Your task = Leave out every picture and set down, exactly, the lines below from the one holding "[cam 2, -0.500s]" up to and including the one holding "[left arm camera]".
Input material: Begin
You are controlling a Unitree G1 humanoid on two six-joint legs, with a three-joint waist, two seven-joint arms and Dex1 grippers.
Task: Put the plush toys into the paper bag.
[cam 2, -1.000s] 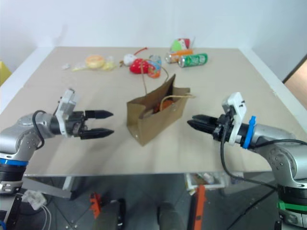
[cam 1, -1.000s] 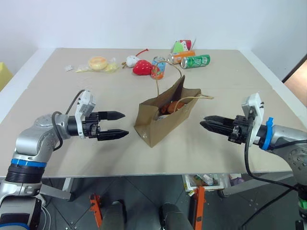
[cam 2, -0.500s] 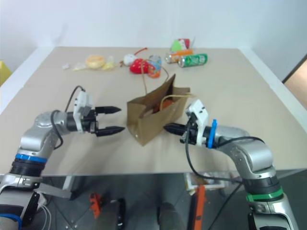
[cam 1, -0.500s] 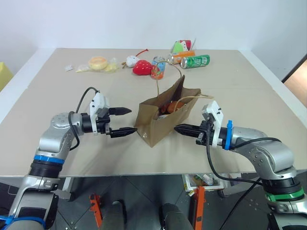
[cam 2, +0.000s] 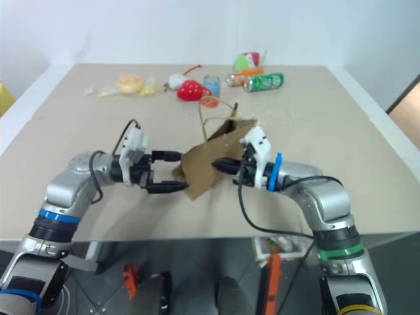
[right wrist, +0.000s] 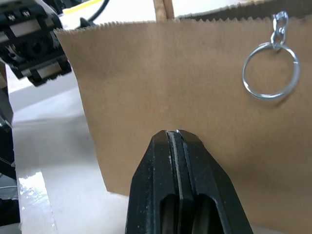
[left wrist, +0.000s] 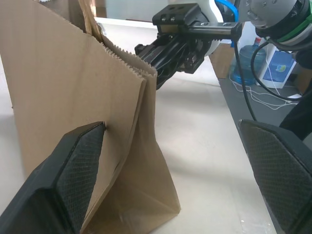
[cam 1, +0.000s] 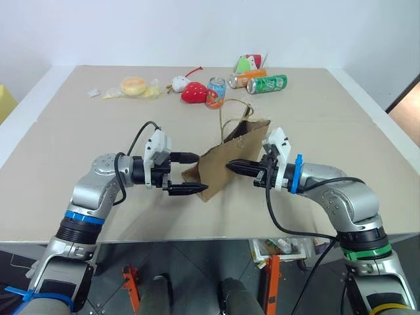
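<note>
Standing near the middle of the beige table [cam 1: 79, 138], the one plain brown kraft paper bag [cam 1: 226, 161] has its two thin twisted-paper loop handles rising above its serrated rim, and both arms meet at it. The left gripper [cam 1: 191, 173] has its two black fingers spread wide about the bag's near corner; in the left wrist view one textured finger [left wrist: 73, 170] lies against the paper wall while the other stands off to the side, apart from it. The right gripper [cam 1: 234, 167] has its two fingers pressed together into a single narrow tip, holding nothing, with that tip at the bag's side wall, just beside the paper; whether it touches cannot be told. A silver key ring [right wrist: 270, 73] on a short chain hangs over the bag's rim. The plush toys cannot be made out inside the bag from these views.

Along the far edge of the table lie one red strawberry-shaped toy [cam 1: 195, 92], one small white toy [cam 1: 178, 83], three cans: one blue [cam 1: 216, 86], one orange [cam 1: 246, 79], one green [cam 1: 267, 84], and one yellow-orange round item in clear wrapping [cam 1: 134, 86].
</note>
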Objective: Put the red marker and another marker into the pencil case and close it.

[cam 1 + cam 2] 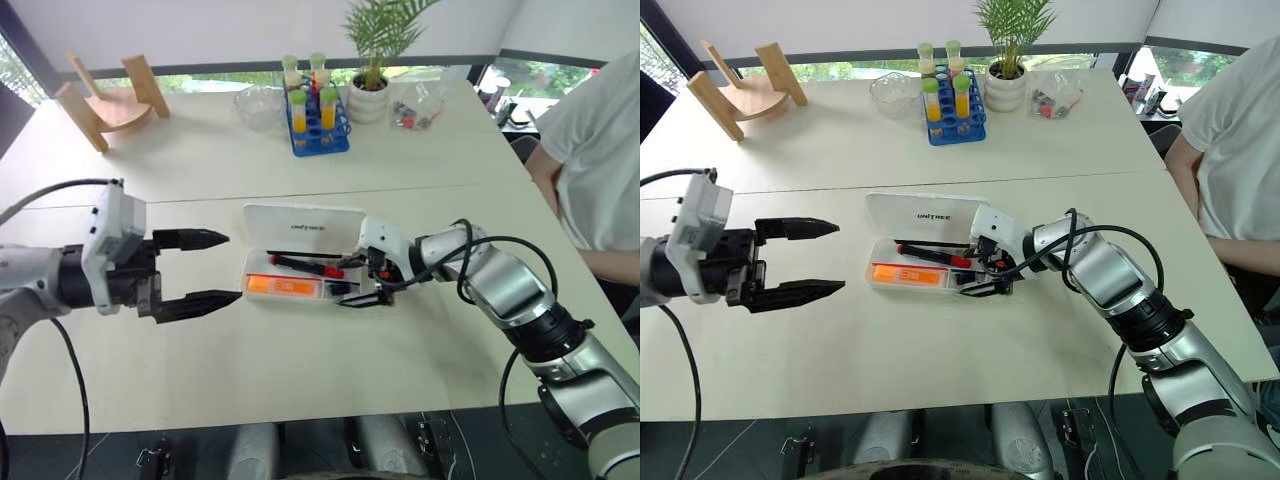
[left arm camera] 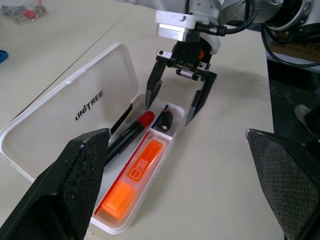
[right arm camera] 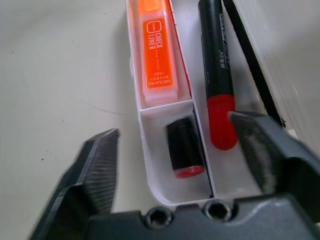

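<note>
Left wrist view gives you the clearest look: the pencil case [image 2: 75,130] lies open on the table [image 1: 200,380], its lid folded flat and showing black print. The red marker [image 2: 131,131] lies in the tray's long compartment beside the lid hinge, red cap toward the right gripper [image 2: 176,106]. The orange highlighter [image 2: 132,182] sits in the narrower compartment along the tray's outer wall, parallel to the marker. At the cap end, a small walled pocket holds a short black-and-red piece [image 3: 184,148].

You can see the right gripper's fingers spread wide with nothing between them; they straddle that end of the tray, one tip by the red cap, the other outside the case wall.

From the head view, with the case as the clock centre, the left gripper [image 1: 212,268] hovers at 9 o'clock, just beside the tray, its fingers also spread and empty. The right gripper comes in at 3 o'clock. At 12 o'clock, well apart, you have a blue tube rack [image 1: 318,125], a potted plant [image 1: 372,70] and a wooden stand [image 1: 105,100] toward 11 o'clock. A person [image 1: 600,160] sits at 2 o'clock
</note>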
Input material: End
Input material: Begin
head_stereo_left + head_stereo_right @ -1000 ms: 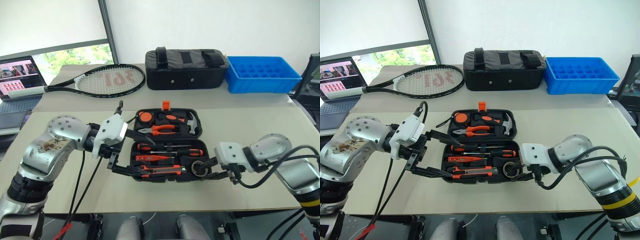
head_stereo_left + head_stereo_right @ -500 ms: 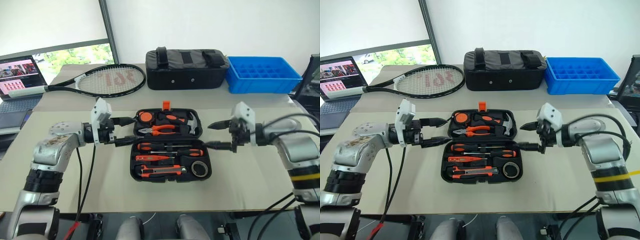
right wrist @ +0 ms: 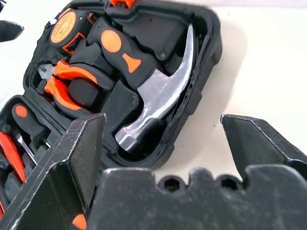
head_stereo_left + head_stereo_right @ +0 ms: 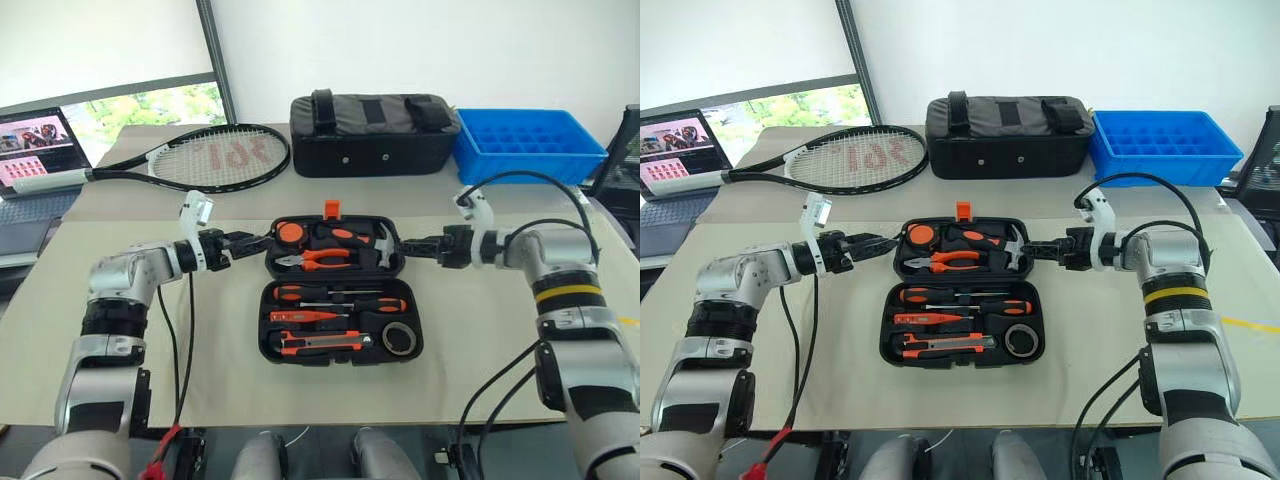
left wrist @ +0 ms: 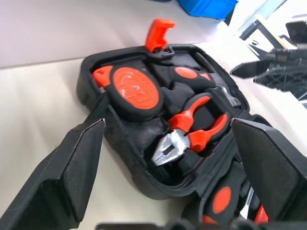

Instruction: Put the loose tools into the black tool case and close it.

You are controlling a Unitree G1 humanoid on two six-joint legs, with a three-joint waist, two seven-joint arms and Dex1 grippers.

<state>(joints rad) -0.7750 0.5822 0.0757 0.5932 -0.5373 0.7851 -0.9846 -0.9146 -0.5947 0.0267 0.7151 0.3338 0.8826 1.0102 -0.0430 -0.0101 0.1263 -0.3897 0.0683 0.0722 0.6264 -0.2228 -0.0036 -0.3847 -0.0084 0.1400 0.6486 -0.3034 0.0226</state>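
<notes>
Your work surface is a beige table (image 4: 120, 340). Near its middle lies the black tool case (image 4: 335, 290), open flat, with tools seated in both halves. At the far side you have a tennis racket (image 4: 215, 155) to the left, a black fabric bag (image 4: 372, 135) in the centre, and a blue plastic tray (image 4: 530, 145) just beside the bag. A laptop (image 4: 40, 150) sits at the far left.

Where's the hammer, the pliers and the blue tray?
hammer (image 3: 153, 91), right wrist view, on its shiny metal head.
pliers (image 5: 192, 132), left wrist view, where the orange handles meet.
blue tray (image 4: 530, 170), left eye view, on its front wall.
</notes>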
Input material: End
Response area =
[cam 2, -0.500s] 
[cam 1, -0.500s] 
[cam 2, +0.000s] 
[right wrist, +0.000s] 
[left wrist, +0.000s] 
[cam 1, +0.000s] 
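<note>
Standing near the middle of the beige table [cam 1: 79, 138], the one plain brown kraft paper bag [cam 1: 226, 161] has its two thin twisted-paper loop handles rising above its serrated rim, and both arms meet at it. The left gripper [cam 1: 191, 173] has its two black fingers spread wide about the bag's near corner; in the left wrist view one textured finger [left wrist: 73, 170] lies against the paper wall while the other stands off to the side, apart from it. The right gripper [cam 1: 234, 167] has its two fingers pressed together into a single narrow tip, holding nothing, with that tip at the bag's side wall, just beside the paper; whether it touches cannot be told. A silver key ring [right wrist: 270, 73] on a short chain hangs over the bag's rim. The plush toys cannot be made out inside the bag from these views.

Along the far edge of the table lie one red strawberry-shaped toy [cam 1: 195, 92], one small white toy [cam 1: 178, 83], three cans: one blue [cam 1: 216, 86], one orange [cam 1: 246, 79], one green [cam 1: 267, 84], and one yellow-orange round item in clear wrapping [cam 1: 134, 86].
</note>
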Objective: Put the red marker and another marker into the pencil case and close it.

[cam 1 + cam 2] 
[left arm camera] 

This exercise is now done.